Los mexicanos sabemos por experiencia que hay una dimensión mariana del encuentro con Cristo, que se manifiesta en la singular relación del apóstol: Juan con Jesús y María en el Gólgota, del que indudable es eco el encuentro de Juan Diego con Jesús y María en el Tepeyac y también con cada uno de nosotros. Algo de esto plasmó el padre Soria en el grabado de cantera rosa en el Templo de Acahuato representando a Cristo con cendal indígena y a la Santísima Virgen de Guadalupe de Dolorosa y san Juan de águila azteca: “Ahí tienes a tu Hijo, mujer; ahí tienes a tu Madre, Juan”.

Gracias por las vías de comunicación, por el proyecto de presas que se tienen contempladas en nuestra región de Tierra Caliente, que dio inicio con la presa de Francisco J. Mujica. Gracias por los cítricos que nos ayudan a vivir, por nuestra madera de la sierra, por nuestras parcelas de los campesinos, por su trabajo, por el ganado de nuestros ranchos.
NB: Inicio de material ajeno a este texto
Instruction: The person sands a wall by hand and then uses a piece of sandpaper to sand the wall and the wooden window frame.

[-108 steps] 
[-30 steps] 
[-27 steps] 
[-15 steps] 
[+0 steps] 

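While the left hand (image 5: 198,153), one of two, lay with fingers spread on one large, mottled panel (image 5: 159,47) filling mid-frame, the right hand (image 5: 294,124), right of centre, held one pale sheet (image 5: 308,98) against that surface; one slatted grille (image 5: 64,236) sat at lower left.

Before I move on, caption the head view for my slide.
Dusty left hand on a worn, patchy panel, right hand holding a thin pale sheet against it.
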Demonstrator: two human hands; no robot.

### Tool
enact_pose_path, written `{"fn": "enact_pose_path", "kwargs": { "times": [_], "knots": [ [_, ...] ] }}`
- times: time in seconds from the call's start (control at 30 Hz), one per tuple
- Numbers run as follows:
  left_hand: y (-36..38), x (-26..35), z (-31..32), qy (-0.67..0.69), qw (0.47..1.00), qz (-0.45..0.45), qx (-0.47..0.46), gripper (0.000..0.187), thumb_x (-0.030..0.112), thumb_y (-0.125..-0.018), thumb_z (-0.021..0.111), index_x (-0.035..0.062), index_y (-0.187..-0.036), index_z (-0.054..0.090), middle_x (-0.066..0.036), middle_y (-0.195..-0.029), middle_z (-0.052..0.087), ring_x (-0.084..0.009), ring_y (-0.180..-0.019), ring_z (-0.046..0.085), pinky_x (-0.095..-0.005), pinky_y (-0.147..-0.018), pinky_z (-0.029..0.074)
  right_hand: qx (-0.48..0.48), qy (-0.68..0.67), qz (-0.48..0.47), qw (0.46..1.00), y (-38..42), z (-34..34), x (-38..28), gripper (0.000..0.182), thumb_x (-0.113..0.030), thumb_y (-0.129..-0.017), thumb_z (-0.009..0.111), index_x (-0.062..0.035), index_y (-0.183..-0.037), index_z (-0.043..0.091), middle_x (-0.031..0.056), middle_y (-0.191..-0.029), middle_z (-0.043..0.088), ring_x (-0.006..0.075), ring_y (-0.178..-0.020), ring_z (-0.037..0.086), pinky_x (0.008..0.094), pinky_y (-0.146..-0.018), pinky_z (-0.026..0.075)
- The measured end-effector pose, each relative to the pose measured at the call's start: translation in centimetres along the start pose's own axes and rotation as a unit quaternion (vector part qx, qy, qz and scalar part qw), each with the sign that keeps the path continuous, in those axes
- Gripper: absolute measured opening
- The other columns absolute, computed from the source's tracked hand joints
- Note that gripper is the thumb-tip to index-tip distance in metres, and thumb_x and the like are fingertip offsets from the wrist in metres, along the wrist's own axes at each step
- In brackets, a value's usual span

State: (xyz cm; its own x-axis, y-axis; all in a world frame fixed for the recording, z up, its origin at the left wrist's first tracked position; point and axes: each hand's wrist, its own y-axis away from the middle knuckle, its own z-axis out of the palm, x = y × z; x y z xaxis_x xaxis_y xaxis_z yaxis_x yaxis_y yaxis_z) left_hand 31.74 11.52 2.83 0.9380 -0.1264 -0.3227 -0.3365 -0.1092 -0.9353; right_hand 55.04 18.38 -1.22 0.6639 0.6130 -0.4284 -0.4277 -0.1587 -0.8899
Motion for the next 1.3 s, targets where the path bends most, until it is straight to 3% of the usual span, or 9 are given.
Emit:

Gracias por nuestras familias, por nuestros paisanos que han emigrado en los Estados Unidos y sostienen a sus familias.

Madre Guadalupana cuida y bendice a tus hijos. Que la peregrinación a los santuarios de nuestra Señora de Guadalupe y del Cubilete no sea un hecho pasajero, sino que aliente a todos a vivir en gracia, despierte la fe, aumente la esperanza, avive la caridad de cada uno para dar testimonio de vida cristiana.

Este santuario de la bienaventurada Virgen de Guadalupe, en que estamos reunidos, fue consagrado el 12 de octubre de 1976 por el Cardenal Miguel Darío Miranda, nombrado por el Papa Paulo VI legado pontificio. La construcción se terminó antes de que se cumplieran dos años de haberse iniciado. El mismo Papa Paulo VI donó para la construcción diez mil dólares. El templo es símbolo del templo espiritual y visible que llamamos Iglesia y que con Cristo por piedra angular se construye cada día, se perfecciona, llega a plenitud en nosotros, en nuestra dignidad creciente de hijos de Dios, que hacía Él peregrinamos.

María de Guadalupe, Madre nuestra protege nuestra Nación, conserva unidas a nuestras familias. Ayúdanos a tener paz.  Ayúdanos a vivir en paz.